New York Attorney General Andrew M. Cuomo has announced agreements with three more lenders resulting from his ongoing investigation of the student loan industry:

  • National City Bank
  • Regions Financial Corporation, and
  • Wachovia Education Finance, Inc. (“Wachovia”), a division of Wachovia Bank.
All have agreed to abide by the state's "Code of Conduct" for education loan practices. The agreement with Wachovia, the nation’s sixth largest provider of student loans, means that Cuomo has now reached agreements with the top six largest student loans providers in the country.

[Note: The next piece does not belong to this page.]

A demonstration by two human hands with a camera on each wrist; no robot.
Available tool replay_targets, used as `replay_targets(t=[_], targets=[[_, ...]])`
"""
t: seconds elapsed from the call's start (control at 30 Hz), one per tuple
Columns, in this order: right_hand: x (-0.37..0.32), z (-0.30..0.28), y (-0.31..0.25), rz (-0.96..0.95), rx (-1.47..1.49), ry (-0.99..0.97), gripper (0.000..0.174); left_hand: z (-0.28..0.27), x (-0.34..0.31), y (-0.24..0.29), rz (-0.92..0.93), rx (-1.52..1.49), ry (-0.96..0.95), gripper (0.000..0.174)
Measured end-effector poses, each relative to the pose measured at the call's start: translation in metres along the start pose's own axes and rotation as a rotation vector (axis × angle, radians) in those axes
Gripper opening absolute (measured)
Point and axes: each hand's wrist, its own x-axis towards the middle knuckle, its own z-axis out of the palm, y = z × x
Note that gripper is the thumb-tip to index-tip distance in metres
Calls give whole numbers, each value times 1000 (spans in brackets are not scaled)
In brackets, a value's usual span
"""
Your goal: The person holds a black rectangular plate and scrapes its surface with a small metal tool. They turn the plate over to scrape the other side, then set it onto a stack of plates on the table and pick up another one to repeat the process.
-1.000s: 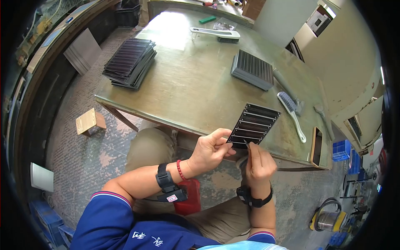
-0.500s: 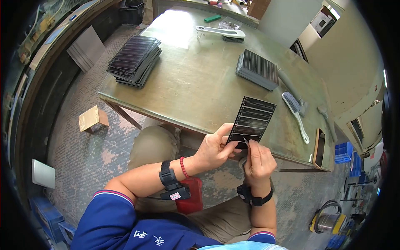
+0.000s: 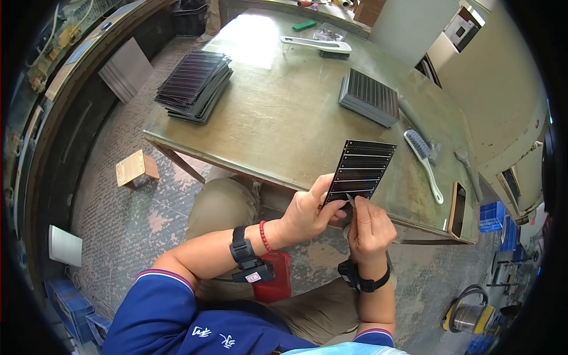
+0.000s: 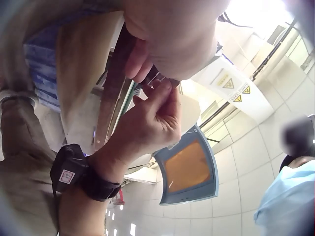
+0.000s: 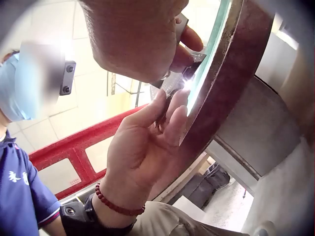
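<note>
- My left hand pinches the near left corner of the dark slotted panel, thumb on top.
- My right hand is curled, pinching a small metal blade against the panel's near edge.
- I judge the panel thin, light and stiff but weak across its slots, so I'd grip it by the solid border.
- It reaches out from both hands over the counter's near edge, well apart from the stacked panels.

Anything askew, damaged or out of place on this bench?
The left stack of dark panels is splayed and fanned, unlike the squared right stack. A phone lies close to the near edge of the table. The panel gripped by the left hand, a small metal tool in the right hand at its near edge, shows no damage.
</note>
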Motion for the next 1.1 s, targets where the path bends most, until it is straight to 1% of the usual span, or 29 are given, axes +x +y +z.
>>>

Attorney General Cuomo said, “With each agreement, more students and families are protected from corruption, more lenders and schools are compelled to reform their practices, and more integrity is restored to the student loan industry.”

Cuomo’s Code of Conduct was the first piece of legislation in the country aimed at ending the widespread conflicts of interest the student loan industry. Proposed federal legislation regarding the student loan industry also incorporates Cuomo’s Code of Conduct; the Student Loan Sunshine Act that is currently being considered by the U.S. Senate would require schools to adopt a Code of Conduct. The U.S. House of Representatives recently passed this legislation in a virtually unanimous vote of 414-3. Cuomo and Florida Attorney General Bill McCollum have sent letters to President Bush and Senate leaders urging them to support this legislation.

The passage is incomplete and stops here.